Proposal: UPSTREAM.md -- better tracking of upstream code in the JDK

Magnus Ihse Bursie magnus.ihse.bursie at oracle.com
Thu Apr 21 21:05:52 UTC 2022


On 2022-04-21 22:19, Philip Race wrote:
>
> A "marker" file indicating something is 3rd party that may be updated 
> from time to time seems fine
> but upgrading 3rd party libraries is already a pain so I'm not sure 
> how prescriptive I'd want to
> be about required content beyond simple basics.
>
> In the client area we've started to add files called UPDATING.txt 
> where we put the information
> related to tasks when updating. Whilst some library might want to put 
> that in an UPSTREAM.md
> I'd want to have the option to just have one line saying "See 
> UPDATING.txt for ..."

As I said to Kevin, I'm basically viewing UPSTREAM.md as an evolution of 
UPDATING.txt, so in effect you would update UPSTREAM.md instead of 
UPDATING.txt, but in exactly the same way (and with almost the very same 
content!). Of course, you can put "See UPDATINNG.txt for ..." in 
UPSTREAM.md, but then you'd get two files where one would do.

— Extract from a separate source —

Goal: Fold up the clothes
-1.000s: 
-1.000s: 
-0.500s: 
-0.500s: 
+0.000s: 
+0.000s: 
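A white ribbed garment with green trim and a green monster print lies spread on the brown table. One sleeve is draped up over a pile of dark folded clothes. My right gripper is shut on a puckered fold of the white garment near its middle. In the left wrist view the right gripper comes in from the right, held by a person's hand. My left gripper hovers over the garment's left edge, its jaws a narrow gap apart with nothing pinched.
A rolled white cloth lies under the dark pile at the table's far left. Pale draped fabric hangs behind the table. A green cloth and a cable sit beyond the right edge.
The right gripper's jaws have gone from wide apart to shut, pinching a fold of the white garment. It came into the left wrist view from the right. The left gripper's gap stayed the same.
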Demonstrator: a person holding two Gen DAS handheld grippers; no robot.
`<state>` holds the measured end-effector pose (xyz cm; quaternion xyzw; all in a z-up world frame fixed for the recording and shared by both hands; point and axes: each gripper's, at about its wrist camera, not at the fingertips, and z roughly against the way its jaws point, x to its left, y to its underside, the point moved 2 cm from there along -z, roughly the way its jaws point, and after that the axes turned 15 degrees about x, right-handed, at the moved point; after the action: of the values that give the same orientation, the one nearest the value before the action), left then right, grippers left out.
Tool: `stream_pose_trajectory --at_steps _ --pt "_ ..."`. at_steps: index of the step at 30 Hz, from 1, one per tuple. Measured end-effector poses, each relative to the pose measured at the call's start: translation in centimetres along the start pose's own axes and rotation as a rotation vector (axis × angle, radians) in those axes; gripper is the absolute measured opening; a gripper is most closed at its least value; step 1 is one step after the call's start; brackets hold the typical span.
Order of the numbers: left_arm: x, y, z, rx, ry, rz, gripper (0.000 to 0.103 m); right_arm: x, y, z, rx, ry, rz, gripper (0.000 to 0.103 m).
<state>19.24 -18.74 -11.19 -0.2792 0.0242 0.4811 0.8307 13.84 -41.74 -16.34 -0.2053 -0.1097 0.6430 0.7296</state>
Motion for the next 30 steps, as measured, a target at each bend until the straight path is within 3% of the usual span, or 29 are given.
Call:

> I'm not sure we really need to include the current version in there.
> Then we'd perhaps be able to avoid updating this file every time.
If we want to keep track of the URL where we downloaded the actual 
source release from, we will need to update the file anyway.

If the cost of updating the file is too high, we can do with a more 
"static" file that just serves as a marker for external code. That would 
indeed solve the problems I was running into, that triggered my thinking 
about this. And it is probably possible in most cases to trace what 
version where included by finding the latest changed files in the 
directory, and looking up the corresponding issue on JBS.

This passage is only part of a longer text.